Charlette N'Guessan, de 26 anos, é CEO e cofundadora da BACE API, uma startup que se concentra na identificação digital das identidades das pessoas por meio de reconhecimento facial e IA - algo que pode transformar a segurança cibernética no continente.

O jovem empresário, formado em Engenharia Elétrica e de Software, trouxe para casa umPrêmio de £ 25.000 (cerca de $ 33.000) que foi anunciado em 3 de setembro em uma cerimônia virtual.

VEJA TAMBÉM: ASSIM FUNCIONA O RECONHECIMENTO FACIAL

Como funciona o sistema BACE?

O sistema da empresa N'Guessan combina uma foto ao vivo ou um vídeo curto de um usuário com uma imagem de seu documento de identidade, como uma carteira de identidade ou passaporte, aos quais a equipe tem acesso trabalhando ao lado de um controlador de dados.

Tudo isso pode ser feito ao vivo ou virtualmente. O sistema do BACE pode detectar se uma foto é de uma pessoa real ou apenas a imagem de alguém.

A equipe começou a desenvolver seu software em 2018 após a pesquisa que revelou que os bancos de Gana tinham um problema sério para identificar fraudes de identidade e crimes cibernéticos. As instituições financeiras ganenses gastam cerca de US $ 400 milhões por ano simplesmente para identificar e verificar seus clientes.

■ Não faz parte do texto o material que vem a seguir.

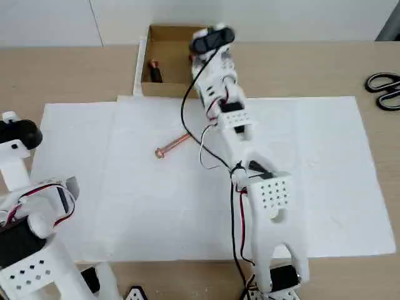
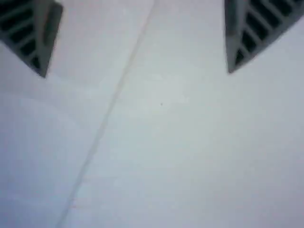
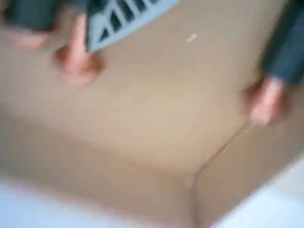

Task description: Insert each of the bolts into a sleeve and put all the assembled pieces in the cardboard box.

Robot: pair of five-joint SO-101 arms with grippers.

Portanto, N'Guessan e sua equipe se concentraram em resolver o problema.

A equipe, assim como 14 outros shortlisters, teve oito meses'vale o apoio para treinamento e mentoria, recebendo regularmente treinamento sobre comunicação eficaz, desenvolvimento de negócios e como comercializar a si mesmo e seu software.

- RAEngGlobal (@RAEngGlobal) 3 de setembro de 2020

"Estamos muito orgulhosos de ter Charlette N’Guessan e sua equipe vencendo este prêmio", disse Rebecca Enonchong, jurada do Prêmio África e empresária camaronesa, no comunicado oficial.

“É essencial ter tecnologias como o reconhecimento facial com base nas comunidades africanas, e estamos confiantes de que sua tecnologia inovadora trará benefícios de longo alcance para o continente”, ela continuou.

É uma conquista fantástica para tecnologia e inovação, bem como para mulheres, e N'Guessan está entusiasmada por inspirar outras mulheres a entrarem na indústria de tecnologia, como ela disse CNN: "Ficarei feliz se as pessoas se inspirarem na minha história, sendo a primeira mulher a ganhar o Prêmio África de Inovação em Engenharia e no meu trabalho como mulher em tecnologia."

Os três vencedores do Prêmio África levaram para casa £ 10.000 cada (cerca de $ 13.000), e seus projetos eram os seguintes:

  1. Farmz2U: uma plataforma digital nigeriana que oferece dados agrícolas personalizados aos agricultores
  2. PapsAI: um microscópio digital acessível de Uganda que acelera o diagnóstico do rastreamento do câncer cervical
  3. Remot: outro sistema de Uganda que controla redes de energia fora da rede por meio de monitoramento de painéis solares

É inspirador observar o crescimento da indústria de tecnologia na África e o número de mulheres no setor de tecnologia aumentando globalmente.